Amazon AI

merricksb · on Jan 18, 2017

Discussed at time of launch 7 weeks ago:

Lex: https://news.ycombinator.com/item?id=13072813

Polly: https://news.ycombinator.com/item?id=13072944

Rekognition: https://news.ycombinator.com/item?id=13072956

amelius · on Jan 18, 2017

I hope that we will soon see open-source versions of these functionalities, because I don't like the idea of using an external service for reasons including privacy, reliability and latency.

BjoernKW · on Jan 18, 2017

The problem with machine learning software often isn't a lack of openly available algorithms. Those are well-researched and well-documented.

The problem in most cases is a lack of openly available training data. No open source library helps you with that. It's the data itself that needs to be open-sourced. Companies like Google and Amazon naturally have a huge amount of relevant data but they aren't exactly eager to share that data with the world (which by the way would have huge privacy implications as well).

__coaxialcabal · on Jan 18, 2017

I'm not sure if open sourcing the data is absolutely necessary to reproduce the results given access to the prediction API. "Stealing Machine Learning Models via Prediction APIs" (https://arxiv.org/abs/1609.02943) examines techniques in this space. The API might also be used in adversarial training. The underlying data would be useful for advancing research, but not necessarily a prerequisite for reproducing the API.

AWS wins not because they have created an impenetrable black box, but because the economics of reverse engineering (and maintaining) are not cost effective for the majority of users.

bjacobel · on Jan 18, 2017

My area of expertise isn't AI, so correct me if this is wrong, but isn't the important part the model? Would it be possible to open-source the model without revealing the data which it was trained on?

(For applications where the problem you're trying to solve is relatively similar to the ones Apple/Google/Amazon are trying to solve - conversational AI)

_dps · on Jan 18, 2017

[AI/ML researcher/engineer here]

At best you can partly do this, and even that is debatable.

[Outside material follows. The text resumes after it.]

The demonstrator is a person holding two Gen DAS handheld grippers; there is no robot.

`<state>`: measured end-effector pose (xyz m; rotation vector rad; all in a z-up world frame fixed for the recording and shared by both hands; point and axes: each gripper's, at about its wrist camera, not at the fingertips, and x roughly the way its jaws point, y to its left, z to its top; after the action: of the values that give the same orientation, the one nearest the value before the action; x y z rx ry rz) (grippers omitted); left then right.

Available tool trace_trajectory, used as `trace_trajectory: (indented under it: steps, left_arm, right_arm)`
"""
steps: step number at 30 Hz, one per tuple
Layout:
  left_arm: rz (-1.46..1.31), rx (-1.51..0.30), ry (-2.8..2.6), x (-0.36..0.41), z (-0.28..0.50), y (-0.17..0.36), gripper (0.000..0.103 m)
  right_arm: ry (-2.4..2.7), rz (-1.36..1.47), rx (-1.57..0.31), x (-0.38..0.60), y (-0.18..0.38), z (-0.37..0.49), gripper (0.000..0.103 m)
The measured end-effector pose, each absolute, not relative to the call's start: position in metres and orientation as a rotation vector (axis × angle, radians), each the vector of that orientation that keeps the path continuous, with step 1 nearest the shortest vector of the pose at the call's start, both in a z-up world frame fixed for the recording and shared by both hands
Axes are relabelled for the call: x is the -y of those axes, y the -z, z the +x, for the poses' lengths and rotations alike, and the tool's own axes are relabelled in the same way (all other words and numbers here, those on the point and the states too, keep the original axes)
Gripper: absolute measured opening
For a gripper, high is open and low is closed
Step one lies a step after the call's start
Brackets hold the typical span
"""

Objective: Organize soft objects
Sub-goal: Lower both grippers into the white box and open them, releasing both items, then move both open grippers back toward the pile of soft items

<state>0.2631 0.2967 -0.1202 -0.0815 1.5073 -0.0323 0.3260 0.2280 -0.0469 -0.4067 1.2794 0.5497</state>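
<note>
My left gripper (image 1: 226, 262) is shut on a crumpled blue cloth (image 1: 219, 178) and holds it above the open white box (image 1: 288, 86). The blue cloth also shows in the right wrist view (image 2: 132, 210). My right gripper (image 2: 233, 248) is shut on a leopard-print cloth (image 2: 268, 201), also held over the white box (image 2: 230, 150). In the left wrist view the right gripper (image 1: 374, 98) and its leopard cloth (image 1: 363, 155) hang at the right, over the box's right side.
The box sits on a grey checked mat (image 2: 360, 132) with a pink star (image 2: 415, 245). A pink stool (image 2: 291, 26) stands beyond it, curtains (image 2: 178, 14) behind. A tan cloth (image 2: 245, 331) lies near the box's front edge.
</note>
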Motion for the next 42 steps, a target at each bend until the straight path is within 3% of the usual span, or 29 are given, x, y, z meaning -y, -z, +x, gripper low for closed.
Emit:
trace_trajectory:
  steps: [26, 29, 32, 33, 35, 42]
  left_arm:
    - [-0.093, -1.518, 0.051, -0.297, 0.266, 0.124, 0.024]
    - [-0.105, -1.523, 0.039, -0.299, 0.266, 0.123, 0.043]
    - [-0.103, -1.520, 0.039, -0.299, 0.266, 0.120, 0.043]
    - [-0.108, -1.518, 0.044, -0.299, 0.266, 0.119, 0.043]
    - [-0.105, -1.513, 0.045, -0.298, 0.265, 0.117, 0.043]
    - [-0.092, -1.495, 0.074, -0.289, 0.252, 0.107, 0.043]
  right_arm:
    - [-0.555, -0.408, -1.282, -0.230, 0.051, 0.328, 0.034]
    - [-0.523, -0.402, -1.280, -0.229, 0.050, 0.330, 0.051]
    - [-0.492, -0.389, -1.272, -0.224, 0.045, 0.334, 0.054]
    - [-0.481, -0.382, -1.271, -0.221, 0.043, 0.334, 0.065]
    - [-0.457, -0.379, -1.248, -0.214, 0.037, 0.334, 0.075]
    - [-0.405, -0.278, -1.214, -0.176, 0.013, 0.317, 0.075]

Here's a simple example: say Google builds a linear regression for the incremental likelihood to click a social post based on the distance of poster from you in a social network. By merely revealing the (single) coefficient in this model, they've revealed something about the underlying data set that they may not have intended.

It gets exponentially (I use this term deliberately) more difficult with multivariate nonlinear models. I have no doubt that substantial information about a data set could be reverse engineered from complex ML models, even if we don't yet know how. But even in the case of basic multivariate regression, the model directly encodes both the mean values and the covariances of all the variables. So that's a fair amount of disclosure already.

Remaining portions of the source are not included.